### What to do:
With the pictures omitted, print exactly the lines below, from the one containing "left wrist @" through the one containing "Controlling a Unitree", and nothing else.
----------------
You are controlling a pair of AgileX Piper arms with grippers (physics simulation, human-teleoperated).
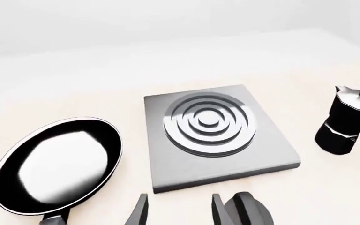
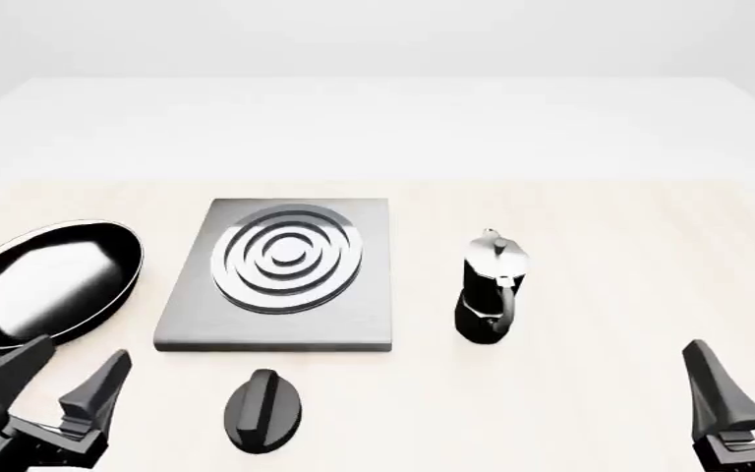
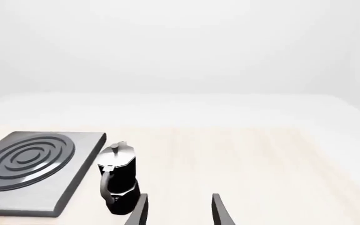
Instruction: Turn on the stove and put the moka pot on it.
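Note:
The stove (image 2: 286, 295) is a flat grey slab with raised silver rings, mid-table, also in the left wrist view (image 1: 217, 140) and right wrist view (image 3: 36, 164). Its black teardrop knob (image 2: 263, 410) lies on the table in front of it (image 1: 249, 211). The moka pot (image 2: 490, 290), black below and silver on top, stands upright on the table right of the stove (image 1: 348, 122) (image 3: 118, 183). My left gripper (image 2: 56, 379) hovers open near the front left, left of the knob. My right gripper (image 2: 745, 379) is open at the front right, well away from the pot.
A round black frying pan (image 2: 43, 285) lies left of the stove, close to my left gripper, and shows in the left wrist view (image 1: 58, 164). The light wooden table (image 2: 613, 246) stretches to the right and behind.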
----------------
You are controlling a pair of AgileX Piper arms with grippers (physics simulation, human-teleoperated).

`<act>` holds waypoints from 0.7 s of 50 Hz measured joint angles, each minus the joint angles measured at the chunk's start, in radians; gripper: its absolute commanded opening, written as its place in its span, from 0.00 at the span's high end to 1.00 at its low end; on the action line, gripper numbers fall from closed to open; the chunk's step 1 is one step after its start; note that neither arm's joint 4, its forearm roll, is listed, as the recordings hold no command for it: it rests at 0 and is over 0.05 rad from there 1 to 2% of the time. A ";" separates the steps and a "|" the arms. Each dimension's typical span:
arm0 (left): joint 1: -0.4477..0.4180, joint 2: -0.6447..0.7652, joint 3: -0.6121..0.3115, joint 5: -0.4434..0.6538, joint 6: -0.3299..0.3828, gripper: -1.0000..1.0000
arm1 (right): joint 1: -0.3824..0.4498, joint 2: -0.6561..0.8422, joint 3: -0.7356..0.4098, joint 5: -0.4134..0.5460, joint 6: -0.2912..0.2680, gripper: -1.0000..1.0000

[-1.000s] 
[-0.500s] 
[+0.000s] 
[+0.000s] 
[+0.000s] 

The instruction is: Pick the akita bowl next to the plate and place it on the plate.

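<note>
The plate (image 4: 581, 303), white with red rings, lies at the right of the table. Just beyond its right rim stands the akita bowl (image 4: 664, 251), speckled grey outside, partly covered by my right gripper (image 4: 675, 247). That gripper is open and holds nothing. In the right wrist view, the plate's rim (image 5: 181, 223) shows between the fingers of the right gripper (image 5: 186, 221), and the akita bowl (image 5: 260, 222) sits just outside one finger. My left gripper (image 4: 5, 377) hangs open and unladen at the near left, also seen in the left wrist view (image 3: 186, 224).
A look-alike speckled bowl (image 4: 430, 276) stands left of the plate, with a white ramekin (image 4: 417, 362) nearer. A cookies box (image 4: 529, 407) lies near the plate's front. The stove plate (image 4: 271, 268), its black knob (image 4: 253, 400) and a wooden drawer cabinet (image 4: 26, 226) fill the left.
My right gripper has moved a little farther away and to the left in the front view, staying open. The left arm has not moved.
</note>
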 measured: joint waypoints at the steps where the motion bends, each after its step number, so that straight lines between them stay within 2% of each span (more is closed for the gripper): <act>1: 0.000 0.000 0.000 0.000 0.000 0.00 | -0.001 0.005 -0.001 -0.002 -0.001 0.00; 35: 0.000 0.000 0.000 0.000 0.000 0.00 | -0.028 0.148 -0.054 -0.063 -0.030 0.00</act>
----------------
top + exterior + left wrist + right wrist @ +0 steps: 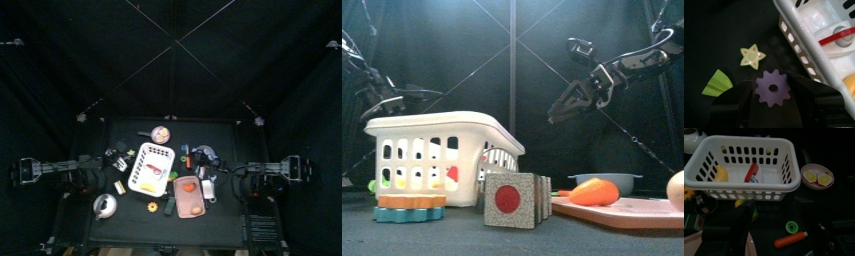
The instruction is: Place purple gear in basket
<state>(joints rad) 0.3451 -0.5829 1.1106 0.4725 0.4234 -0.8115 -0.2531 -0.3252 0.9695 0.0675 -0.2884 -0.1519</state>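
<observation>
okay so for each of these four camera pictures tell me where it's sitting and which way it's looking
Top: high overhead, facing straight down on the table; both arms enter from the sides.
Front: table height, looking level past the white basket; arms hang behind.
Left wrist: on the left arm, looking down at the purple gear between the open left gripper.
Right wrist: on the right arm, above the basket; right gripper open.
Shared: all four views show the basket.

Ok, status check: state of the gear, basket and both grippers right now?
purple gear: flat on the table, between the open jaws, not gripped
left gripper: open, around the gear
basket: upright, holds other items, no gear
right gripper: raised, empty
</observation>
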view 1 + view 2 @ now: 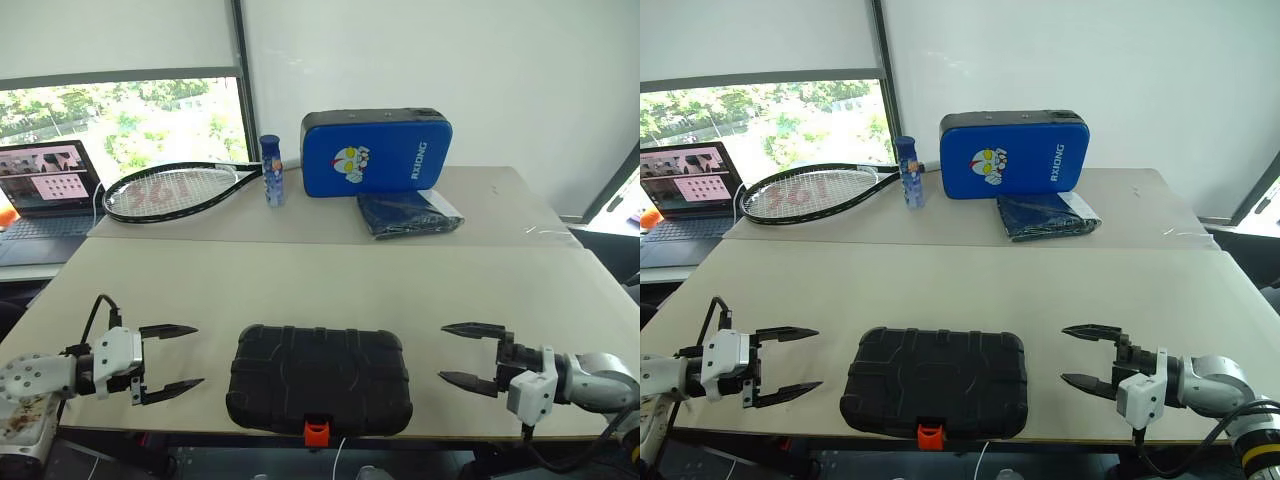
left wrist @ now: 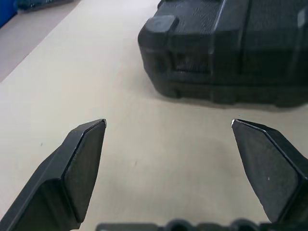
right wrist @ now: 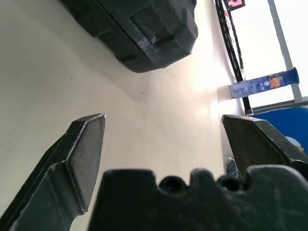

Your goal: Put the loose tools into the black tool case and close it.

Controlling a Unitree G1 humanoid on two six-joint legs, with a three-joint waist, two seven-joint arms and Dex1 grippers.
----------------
### Answer for the task:
left wrist @ now: 
right wrist @ now: 

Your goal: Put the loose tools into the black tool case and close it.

Controlling a Unitree G1 humanoid on two six-joint legs, with a three-joint waist, two seven-joint arms and Dex1 grippers.

The output is done.